### YOUR GOAL
Set down nothing except the lines starting at the one with "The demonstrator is" and ending at the final line of the material, each word for word.

======== SUPPLIED INFORMATION ========

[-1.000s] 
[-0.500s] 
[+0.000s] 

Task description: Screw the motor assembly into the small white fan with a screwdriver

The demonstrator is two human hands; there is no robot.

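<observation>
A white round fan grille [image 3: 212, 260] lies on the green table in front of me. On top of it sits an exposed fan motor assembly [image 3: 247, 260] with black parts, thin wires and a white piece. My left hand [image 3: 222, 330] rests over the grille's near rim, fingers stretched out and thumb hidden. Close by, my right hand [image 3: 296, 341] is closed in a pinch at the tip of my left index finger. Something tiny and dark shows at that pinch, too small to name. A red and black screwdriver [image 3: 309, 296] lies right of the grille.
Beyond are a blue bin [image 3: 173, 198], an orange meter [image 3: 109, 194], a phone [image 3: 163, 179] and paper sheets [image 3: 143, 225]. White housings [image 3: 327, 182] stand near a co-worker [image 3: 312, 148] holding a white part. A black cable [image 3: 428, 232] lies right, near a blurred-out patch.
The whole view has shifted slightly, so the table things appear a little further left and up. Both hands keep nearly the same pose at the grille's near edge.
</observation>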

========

### TASK ANSWER
The demonstrator is two human hands; there is no robot.

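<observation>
A white round fan grille [image 3: 212, 260] lies on the green table in front of me. On top of it sits an exposed fan motor assembly [image 3: 247, 260] with black parts, thin wires and a white piece. My left hand [image 3: 222, 330] rests over the grille's near rim, fingers stretched out and thumb hidden. Close by, my right hand [image 3: 296, 341] is closed in a pinch at the tip of my left index finger. Something tiny and dark shows at that pinch, too small to name. A red and black screwdriver [image 3: 309, 296] lies right of the grille.
Beyond are a blue bin [image 3: 173, 198], an orange meter [image 3: 109, 194], a phone [image 3: 163, 179] and paper sheets [image 3: 143, 225]. White housings [image 3: 327, 182] stand near a co-worker [image 3: 312, 148] holding a white part. A black cable [image 3: 428, 232] lies right, near a blurred-out patch.
The whole view has shifted slightly, so the table things appear a little further left and up. Both hands keep nearly the same pose at the grille's near edge.
</observation>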

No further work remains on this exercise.